(Items listed in a dataset)
_ _ _
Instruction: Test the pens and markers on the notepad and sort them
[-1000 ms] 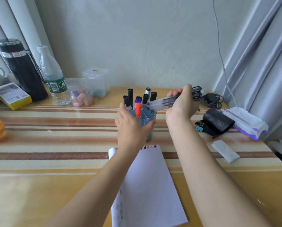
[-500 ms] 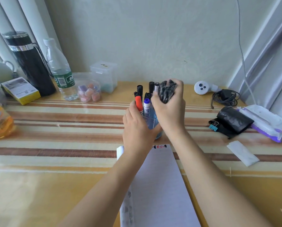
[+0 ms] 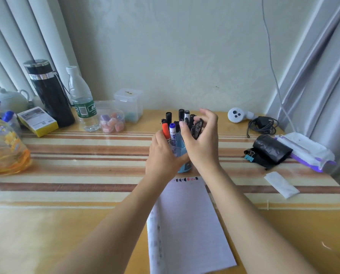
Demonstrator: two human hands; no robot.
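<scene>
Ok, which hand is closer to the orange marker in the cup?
Left. The left hand grips the pen cup right beside the orange marker; the right hand is further right, past the blue marker.

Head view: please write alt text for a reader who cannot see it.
A left hand grips a blue pen cup on a striped table, while the right hand curves loosely round a pen bundle at its mouth. A notepad lies nearer; bottles stand far left.
</scene>
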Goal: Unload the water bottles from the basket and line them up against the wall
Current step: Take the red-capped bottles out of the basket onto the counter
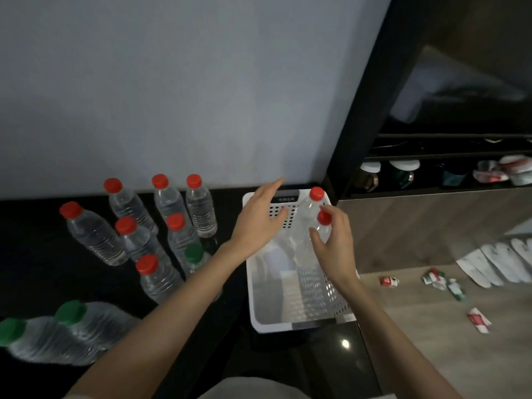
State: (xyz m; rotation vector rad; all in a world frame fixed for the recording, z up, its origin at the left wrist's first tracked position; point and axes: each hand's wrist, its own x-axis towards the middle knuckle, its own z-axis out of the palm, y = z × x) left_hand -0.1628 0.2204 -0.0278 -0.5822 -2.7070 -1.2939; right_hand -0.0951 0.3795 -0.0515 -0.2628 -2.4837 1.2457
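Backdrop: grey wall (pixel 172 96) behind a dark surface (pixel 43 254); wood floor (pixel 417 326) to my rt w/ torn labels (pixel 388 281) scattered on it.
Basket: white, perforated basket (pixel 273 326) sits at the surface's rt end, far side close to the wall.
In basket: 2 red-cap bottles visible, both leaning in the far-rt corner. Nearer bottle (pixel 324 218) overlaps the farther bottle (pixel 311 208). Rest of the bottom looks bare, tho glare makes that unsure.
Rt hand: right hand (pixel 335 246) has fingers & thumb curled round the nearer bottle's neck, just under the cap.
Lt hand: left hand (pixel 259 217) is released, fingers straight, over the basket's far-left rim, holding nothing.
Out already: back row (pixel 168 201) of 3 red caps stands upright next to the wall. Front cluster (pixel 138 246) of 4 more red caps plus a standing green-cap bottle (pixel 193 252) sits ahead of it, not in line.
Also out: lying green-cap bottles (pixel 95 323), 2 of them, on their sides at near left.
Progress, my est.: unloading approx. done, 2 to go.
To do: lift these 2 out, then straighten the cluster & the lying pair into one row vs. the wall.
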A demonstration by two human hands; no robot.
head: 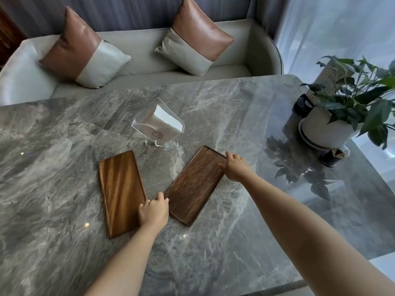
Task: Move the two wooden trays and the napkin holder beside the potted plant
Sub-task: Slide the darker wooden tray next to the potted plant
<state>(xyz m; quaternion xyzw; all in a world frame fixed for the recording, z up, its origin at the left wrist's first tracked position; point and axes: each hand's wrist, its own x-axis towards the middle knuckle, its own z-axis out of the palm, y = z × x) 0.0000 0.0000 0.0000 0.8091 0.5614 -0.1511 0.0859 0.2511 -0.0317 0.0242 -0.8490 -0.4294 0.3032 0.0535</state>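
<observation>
Two wooden trays lie flat on the grey marble table [64, 146]. The lighter tray [120, 189] is on the left, the darker tray [195, 185] to its right, angled. My left hand [153, 212] grips the lighter tray's right edge near its front corner. My right hand [235, 167] clasps the darker tray's far right edge. Behind the trays stands a clear acrylic napkin holder [159, 124] with white napkins. The potted plant [333, 122], in a white pot on a saucer, sits at the table's right side.
A small dark jar [332, 155] stands in front of the plant's pot, another dark container [303, 104] and a printed card behind it. A grey sofa [139, 48] with two brown-and-grey cushions lies beyond the table's far edge. A bright window is at right.
</observation>
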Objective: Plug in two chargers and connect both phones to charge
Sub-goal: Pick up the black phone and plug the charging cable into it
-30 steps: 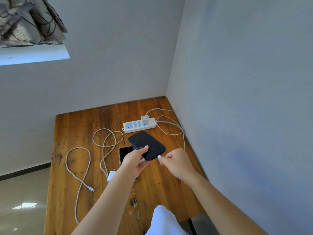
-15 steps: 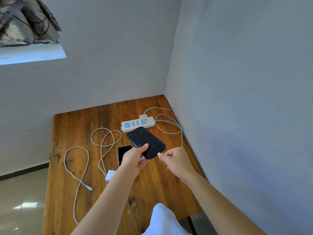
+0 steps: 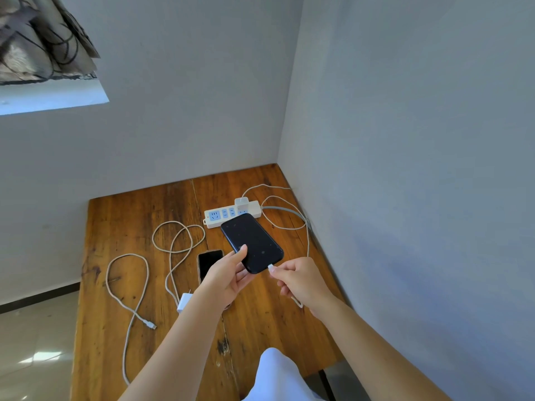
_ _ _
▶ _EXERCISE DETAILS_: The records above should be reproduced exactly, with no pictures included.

▶ _SOLUTION BELOW_:
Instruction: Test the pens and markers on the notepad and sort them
[-1000 ms] 
[-500 ms] 
[+0 ms] 
Demonstrator: two human hands; no robot.
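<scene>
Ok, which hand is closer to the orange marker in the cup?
Left. The left hand grips the pen cup right beside the orange marker; the right hand is further right, past the blue marker.

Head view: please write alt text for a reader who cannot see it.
A left hand grips a blue pen cup on a striped table, while the right hand curves loosely round a pen bundle at its mouth. A notepad lies nearer; bottles stand far left.
</scene>
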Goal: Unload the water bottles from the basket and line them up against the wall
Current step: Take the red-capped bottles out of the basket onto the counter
State: (xyz m; rotation vector rad; all in a world frame fixed for the recording, z up, its origin at the left wrist's first tracked position; point and axes: each hand's wrist, its own x-axis towards the middle knuckle, its own z-axis out of the palm, y = z × x) left_hand -0.1628 0.2204 -0.0278 -0.5822 -2.7070 -1.2939; right_hand -0.0951 0.3795 -0.0515 -0.2628 -2.4837 1.2457
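Backdrop: grey wall (pixel 172 96) behind a dark surface (pixel 43 254); wood floor (pixel 417 326) to my rt w/ torn labels (pixel 388 281) scattered on it.
Basket: white, perforated basket (pixel 273 326) sits at the surface's rt end, far side close to the wall.
In basket: 2 red-cap bottles visible, both leaning in the far-rt corner. Nearer bottle (pixel 324 218) overlaps the farther bottle (pixel 311 208). Rest of the bottom looks bare, tho glare makes that unsure.
Rt hand: right hand (pixel 335 246) has fingers & thumb curled round the nearer bottle's neck, just under the cap.
Lt hand: left hand (pixel 259 217) is released, fingers straight, over the basket's far-left rim, holding nothing.
Out already: back row (pixel 168 201) of 3 red caps stands upright next to the wall. Front cluster (pixel 138 246) of 4 more red caps plus a standing green-cap bottle (pixel 193 252) sits ahead of it, not in line.
Also out: lying green-cap bottles (pixel 95 323), 2 of them, on their sides at near left.
Progress, my est.: unloading approx. done, 2 to go.
To do: lift these 2 out, then straighten the cluster & the lying pair into one row vs. the wall.
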A demonstration by two human hands; no robot.
head: 
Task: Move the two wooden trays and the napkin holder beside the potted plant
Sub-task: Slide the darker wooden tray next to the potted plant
<state>(xyz m; quaternion xyzw; all in a world frame fixed for the recording, z up, its origin at the left wrist's first tracked position; point and axes: each hand's wrist, its own x-axis towards the middle knuckle, its own z-axis out of the palm, y = z × x) 0.0000 0.0000 0.0000 0.8091 0.5614 -0.1511 0.0859 0.2511 -0.0317 0.0242 -0.8490 -0.4294 0.3032 0.0535</state>
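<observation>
Two wooden trays lie flat on the grey marble table [64, 146]. The lighter tray [120, 189] is on the left, the darker tray [195, 185] to its right, angled. My left hand [153, 212] grips the lighter tray's right edge near its front corner. My right hand [235, 167] clasps the darker tray's far right edge. Behind the trays stands a clear acrylic napkin holder [159, 124] with white napkins. The potted plant [333, 122], in a white pot on a saucer, sits at the table's right side.
A small dark jar [332, 155] stands in front of the plant's pot, another dark container [303, 104] and a printed card behind it. A grey sofa [139, 48] with two brown-and-grey cushions lies beyond the table's far edge. A bright window is at right.
</observation>
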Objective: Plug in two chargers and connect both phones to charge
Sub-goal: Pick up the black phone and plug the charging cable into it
-30 steps: 
-15 steps: 
+0 steps: 

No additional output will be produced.